▸ **Exercise description**
Everything in the listing below has to be repeated exactly, except the pictures.

▸ **Data for processing**
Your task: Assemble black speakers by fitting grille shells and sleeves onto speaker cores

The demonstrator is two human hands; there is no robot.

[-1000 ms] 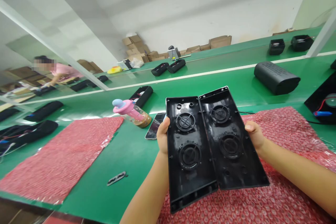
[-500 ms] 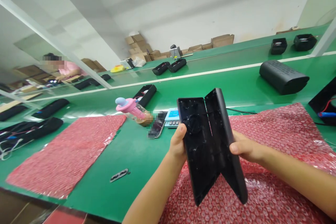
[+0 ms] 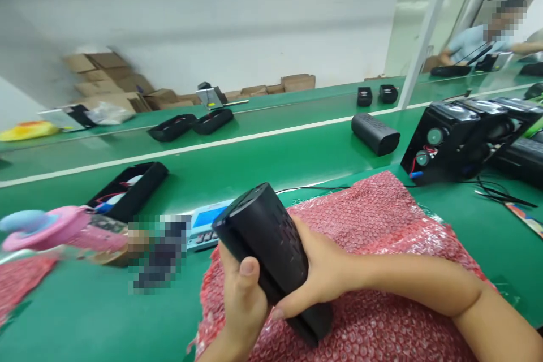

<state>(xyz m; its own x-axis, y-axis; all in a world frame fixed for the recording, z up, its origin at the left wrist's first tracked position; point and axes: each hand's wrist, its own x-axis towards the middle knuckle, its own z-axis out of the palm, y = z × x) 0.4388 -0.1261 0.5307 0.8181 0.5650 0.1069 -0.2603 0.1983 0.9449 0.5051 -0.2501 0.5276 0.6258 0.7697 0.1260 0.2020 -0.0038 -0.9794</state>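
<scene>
Both my hands grip a black speaker housing [image 3: 267,240], its two shells closed together, tilted with one end pointing up and left. My left hand [image 3: 242,294] wraps it from below with the thumb on its near side. My right hand [image 3: 316,277] clasps its right side, fingers curled under it. The housing hangs just above a sheet of red bubble wrap [image 3: 373,226] on the green bench [image 3: 106,317].
A pink bottle [image 3: 55,229] lies at the left, beside a blurred patch and a small blue-screened device [image 3: 203,223]. Black speaker housings [image 3: 375,133] and open shells [image 3: 129,192] sit on the conveyor. A black fixture [image 3: 458,138] with wires stands at right. A seated person [image 3: 487,39] works far right.
The two open shells have been folded shut into one closed housing held in both hands. My view has swung to the right, bringing the black fixture and another worker into sight.
</scene>
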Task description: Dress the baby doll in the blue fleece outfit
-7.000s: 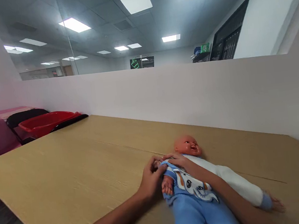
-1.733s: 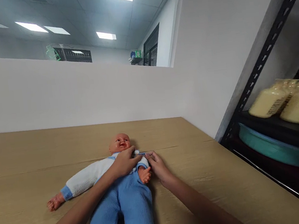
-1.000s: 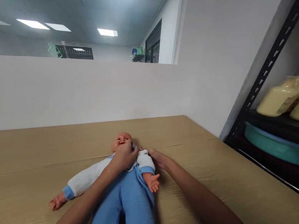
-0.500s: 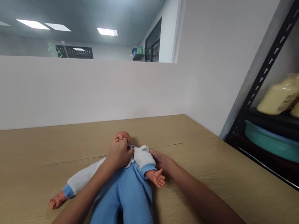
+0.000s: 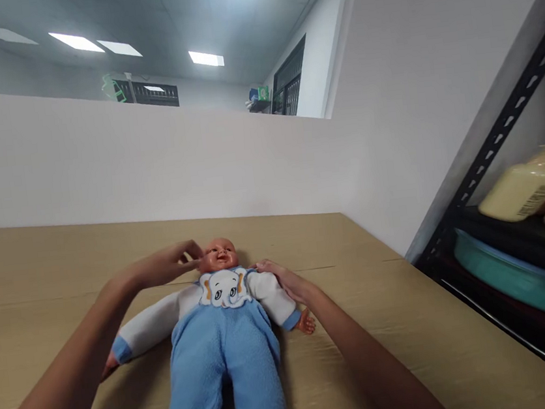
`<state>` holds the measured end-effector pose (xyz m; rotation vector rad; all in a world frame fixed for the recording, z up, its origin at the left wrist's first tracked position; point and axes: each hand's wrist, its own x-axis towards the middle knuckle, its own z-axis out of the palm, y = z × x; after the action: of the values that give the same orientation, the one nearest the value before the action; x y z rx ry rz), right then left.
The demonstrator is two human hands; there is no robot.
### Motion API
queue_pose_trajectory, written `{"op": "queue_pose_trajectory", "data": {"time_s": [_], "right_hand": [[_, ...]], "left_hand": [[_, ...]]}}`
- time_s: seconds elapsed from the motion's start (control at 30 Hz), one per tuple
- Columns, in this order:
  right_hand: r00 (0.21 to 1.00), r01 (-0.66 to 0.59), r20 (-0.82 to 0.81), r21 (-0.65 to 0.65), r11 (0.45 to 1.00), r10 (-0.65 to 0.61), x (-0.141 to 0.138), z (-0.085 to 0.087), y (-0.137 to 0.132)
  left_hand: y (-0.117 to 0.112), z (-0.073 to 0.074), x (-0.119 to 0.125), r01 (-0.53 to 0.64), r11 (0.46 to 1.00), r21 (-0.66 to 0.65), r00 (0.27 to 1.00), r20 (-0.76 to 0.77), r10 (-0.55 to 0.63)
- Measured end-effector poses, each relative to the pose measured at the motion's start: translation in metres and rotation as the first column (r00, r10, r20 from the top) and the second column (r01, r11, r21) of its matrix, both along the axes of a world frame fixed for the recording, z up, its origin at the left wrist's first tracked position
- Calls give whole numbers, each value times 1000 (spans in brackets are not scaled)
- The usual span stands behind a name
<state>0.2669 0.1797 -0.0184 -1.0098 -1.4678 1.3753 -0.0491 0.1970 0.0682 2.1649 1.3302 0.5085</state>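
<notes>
A baby doll (image 5: 224,341) lies on its back on the wooden table, head at the far end. It wears blue fleece trousers and a white top with blue cuffs and an elephant face (image 5: 226,290) on the chest. Beside the doll's head (image 5: 221,253), on the left, is my left hand (image 5: 173,262), fingers apart and slightly curled, nothing held. The fingertips are close to the cheek; whether they touch it I cannot tell. My right hand (image 5: 286,282) grips the doll at the shoulder and upper sleeve on the right, with some fingers hidden.
The wooden table (image 5: 53,269) meets a low white wall (image 5: 151,172) at the back. To the right stands a black metal shelf rack (image 5: 505,132) holding wrapped cream-coloured containers (image 5: 522,192) above a teal basin (image 5: 517,278).
My left hand has moved left off the doll's chin and chest, uncovering the face and elephant patch. My right hand has shifted up to the shoulder; the doll's nearby arm has swung outward.
</notes>
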Motion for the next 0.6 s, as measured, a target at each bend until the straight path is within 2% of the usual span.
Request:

▸ **Output of the exercise**
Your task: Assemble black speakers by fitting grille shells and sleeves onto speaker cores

The demonstrator is two human hands; there is no robot.

[-1000 ms] 
[-500 ms] 
[+0 ms] 

<state>(xyz m; its own x-axis, y-axis; all in a world frame fixed for the recording, z up, its origin at the left wrist's first tracked position; point and axes: each hand's wrist, its own x-axis towards the middle knuckle, its own z-axis out of the palm, y = z × x) 0.4388 -0.1261 0.5307 0.8181 0.5650 0.1069 -0.2603 0.1983 0.9449 0.5051 -0.2501 0.5276 0.6258 0.7697 0.1260 0.2020 -0.0038 -0.9794</state>
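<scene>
Both my hands grip a black speaker housing [image 3: 267,240], its two shells closed together, tilted with one end pointing up and left. My left hand [image 3: 242,294] wraps it from below with the thumb on its near side. My right hand [image 3: 316,277] clasps its right side, fingers curled under it. The housing hangs just above a sheet of red bubble wrap [image 3: 373,226] on the green bench [image 3: 106,317].
A pink bottle [image 3: 55,229] lies at the left, beside a blurred patch and a small blue-screened device [image 3: 203,223]. Black speaker housings [image 3: 375,133] and open shells [image 3: 129,192] sit on the conveyor. A black fixture [image 3: 458,138] with wires stands at right. A seated person [image 3: 487,39] works far right.
The two open shells have been folded shut into one closed housing held in both hands. My view has swung to the right, bringing the black fixture and another worker into sight.
</scene>
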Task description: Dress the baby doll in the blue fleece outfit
-7.000s: 
-1.733s: 
-1.000s: 
-0.500s: 
+0.000s: 
`<state>` holds the measured end-effector pose (xyz m; rotation vector rad; all in a world frame fixed for the recording, z up, its origin at the left wrist's first tracked position; point and axes: each hand's wrist, its own x-axis towards the middle knuckle, its own z-axis out of the palm, y = z × x; after the action: of the values that give the same orientation, the one nearest the value before the action; x y z rx ry rz), right then left.
The demonstrator is two human hands; there is no robot.
### Motion API
queue_pose_trajectory, written `{"op": "queue_pose_trajectory", "data": {"time_s": [_], "right_hand": [[_, ...]], "left_hand": [[_, ...]]}}`
- time_s: seconds elapsed from the motion's start (control at 30 Hz), one per tuple
- Columns, in this order:
  right_hand: r00 (0.21 to 1.00), r01 (-0.66 to 0.59), r20 (-0.82 to 0.81), r21 (-0.65 to 0.65), r11 (0.45 to 1.00), r10 (-0.65 to 0.61), x (-0.141 to 0.138), z (-0.085 to 0.087), y (-0.137 to 0.132)
  left_hand: y (-0.117 to 0.112), z (-0.073 to 0.074), x (-0.119 to 0.125), r01 (-0.53 to 0.64), r11 (0.46 to 1.00), r21 (-0.66 to 0.65), r00 (0.27 to 1.00), r20 (-0.76 to 0.77), r10 (-0.55 to 0.63)
- Measured end-effector poses, each relative to the pose measured at the motion's start: translation in metres and rotation as the first column (r00, r10, r20 from the top) and the second column (r01, r11, r21) of its matrix, both along the axes of a world frame fixed for the recording, z up, its origin at the left wrist's first tracked position
- Calls give whole numbers, each value times 1000 (spans in brackets are not scaled)
- The usual span stands behind a name
<state>0.2669 0.1797 -0.0184 -1.0098 -1.4678 1.3753 -0.0491 0.1970 0.0682 2.1649 1.3302 0.5085</state>
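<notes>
A baby doll (image 5: 224,341) lies on its back on the wooden table, head at the far end. It wears blue fleece trousers and a white top with blue cuffs and an elephant face (image 5: 226,290) on the chest. Beside the doll's head (image 5: 221,253), on the left, is my left hand (image 5: 173,262), fingers apart and slightly curled, nothing held. The fingertips are close to the cheek; whether they touch it I cannot tell. My right hand (image 5: 286,282) grips the doll at the shoulder and upper sleeve on the right, with some fingers hidden.
The wooden table (image 5: 53,269) meets a low white wall (image 5: 151,172) at the back. To the right stands a black metal shelf rack (image 5: 505,132) holding wrapped cream-coloured containers (image 5: 522,192) above a teal basin (image 5: 517,278).
My left hand has moved left off the doll's chin and chest, uncovering the face and elephant patch. My right hand has shifted up to the shoulder; the doll's nearby arm has swung outward.
</notes>
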Motion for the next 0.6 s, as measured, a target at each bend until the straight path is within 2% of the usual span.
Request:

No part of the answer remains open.